Tell how many lines of the data include the word "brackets". Nothing but the number belongs in the answer.
--- Given data Enclosed Below ---
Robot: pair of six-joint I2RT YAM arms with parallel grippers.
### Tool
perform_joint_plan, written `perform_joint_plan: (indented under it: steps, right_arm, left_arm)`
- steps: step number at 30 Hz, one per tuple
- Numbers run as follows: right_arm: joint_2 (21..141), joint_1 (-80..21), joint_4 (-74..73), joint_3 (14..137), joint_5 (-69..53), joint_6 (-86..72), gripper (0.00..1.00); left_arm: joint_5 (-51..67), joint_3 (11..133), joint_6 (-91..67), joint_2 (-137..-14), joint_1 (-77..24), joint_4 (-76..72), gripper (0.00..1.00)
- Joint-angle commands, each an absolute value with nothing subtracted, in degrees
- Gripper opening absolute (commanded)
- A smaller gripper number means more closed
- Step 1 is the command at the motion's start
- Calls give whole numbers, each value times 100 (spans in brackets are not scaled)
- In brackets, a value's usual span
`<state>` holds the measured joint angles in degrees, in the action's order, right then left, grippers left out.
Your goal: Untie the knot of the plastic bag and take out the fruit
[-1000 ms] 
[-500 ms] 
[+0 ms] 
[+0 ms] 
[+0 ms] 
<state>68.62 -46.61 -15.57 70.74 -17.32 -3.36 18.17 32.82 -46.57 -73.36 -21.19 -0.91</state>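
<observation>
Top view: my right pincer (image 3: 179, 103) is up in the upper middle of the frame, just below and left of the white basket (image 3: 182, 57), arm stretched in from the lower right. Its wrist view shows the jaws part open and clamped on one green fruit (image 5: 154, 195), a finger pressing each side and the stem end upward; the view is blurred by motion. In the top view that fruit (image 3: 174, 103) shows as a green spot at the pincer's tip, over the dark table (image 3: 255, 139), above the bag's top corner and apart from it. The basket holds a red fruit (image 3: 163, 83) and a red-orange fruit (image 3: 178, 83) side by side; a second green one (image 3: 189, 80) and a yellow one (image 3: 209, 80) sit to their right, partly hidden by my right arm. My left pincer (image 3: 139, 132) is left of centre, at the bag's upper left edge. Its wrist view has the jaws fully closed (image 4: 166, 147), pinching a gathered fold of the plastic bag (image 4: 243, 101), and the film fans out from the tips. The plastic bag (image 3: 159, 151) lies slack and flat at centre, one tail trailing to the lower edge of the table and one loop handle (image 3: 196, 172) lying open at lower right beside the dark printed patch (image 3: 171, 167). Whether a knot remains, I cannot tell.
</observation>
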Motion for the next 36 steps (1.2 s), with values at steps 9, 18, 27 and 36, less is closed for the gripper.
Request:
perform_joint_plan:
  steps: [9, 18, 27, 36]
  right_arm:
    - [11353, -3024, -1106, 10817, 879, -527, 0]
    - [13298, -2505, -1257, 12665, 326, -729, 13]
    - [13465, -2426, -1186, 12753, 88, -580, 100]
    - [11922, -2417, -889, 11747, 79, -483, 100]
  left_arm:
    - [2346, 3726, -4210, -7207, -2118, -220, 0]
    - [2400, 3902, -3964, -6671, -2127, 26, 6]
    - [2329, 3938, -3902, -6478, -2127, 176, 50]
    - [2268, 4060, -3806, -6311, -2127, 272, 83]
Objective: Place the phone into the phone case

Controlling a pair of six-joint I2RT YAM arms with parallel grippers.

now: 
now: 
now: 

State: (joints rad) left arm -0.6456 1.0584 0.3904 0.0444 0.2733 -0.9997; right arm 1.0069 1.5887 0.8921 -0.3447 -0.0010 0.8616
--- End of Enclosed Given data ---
*Solved problem*
2